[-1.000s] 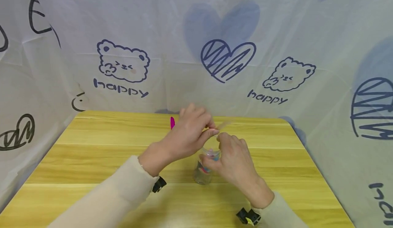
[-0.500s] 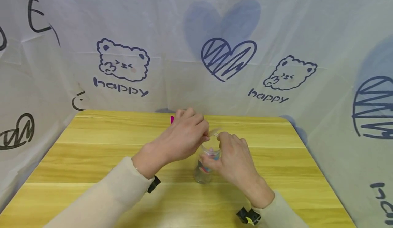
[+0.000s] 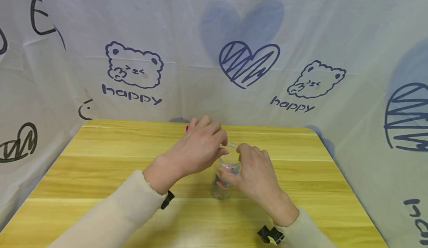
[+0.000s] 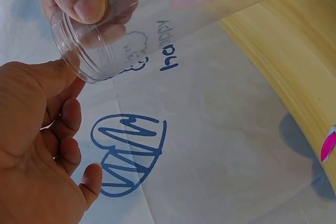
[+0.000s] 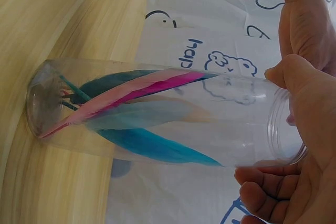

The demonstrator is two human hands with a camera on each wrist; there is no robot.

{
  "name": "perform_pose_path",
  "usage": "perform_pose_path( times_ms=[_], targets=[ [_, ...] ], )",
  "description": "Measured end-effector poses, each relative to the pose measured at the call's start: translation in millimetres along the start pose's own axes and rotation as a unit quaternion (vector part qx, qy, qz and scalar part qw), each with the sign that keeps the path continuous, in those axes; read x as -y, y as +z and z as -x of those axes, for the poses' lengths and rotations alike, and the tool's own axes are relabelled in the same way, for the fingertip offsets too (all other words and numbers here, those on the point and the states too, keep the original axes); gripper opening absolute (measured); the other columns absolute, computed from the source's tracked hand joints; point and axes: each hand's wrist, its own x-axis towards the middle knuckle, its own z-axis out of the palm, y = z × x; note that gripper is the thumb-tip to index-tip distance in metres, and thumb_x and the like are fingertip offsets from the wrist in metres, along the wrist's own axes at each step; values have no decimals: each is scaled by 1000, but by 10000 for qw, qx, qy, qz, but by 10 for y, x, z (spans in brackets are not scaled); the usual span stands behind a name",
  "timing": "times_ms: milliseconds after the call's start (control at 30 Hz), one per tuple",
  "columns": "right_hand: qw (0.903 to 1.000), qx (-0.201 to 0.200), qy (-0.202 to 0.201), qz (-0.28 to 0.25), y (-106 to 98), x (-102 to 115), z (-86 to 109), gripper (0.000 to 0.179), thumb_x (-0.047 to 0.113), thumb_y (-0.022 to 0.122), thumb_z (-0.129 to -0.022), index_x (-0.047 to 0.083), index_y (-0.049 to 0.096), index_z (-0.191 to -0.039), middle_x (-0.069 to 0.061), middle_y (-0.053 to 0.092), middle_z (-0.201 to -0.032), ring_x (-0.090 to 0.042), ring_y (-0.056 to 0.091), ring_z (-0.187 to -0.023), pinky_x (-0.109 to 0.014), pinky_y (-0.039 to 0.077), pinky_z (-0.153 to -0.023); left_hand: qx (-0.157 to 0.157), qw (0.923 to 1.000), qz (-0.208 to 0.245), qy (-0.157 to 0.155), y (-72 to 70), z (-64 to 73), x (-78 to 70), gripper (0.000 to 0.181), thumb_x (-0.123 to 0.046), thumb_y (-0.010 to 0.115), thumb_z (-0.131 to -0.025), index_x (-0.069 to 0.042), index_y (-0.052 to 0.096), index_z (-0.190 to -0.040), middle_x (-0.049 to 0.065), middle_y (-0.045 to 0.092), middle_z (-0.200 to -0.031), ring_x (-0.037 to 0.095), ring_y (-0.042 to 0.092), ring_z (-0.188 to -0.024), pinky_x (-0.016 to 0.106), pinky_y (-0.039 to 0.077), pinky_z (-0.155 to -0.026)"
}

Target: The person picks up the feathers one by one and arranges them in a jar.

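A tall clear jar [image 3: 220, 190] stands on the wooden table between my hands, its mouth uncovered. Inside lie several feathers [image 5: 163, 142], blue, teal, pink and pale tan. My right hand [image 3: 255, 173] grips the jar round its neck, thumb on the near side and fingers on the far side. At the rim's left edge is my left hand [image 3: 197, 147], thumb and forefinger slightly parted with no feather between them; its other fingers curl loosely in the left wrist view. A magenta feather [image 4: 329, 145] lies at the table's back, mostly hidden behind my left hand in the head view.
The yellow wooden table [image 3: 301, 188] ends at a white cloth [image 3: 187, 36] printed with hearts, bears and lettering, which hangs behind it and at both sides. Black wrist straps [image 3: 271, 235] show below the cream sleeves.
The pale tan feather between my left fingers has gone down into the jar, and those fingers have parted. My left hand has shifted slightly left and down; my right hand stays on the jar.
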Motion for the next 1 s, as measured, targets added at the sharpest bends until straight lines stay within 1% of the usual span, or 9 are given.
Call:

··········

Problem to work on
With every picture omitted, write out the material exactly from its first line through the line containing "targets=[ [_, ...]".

Task output
[-1.000s] 
[-0.500s] 
[+0.000s] 
[+0.000s] 
[+0.000s] 

The demonstrator is two human hands with a camera on each wrist; there is no robot.

{
  "name": "perform_pose_path",
  "usage": "perform_pose_path( times_ms=[_], targets=[ [_, ...] ], )",

That is the complete answer.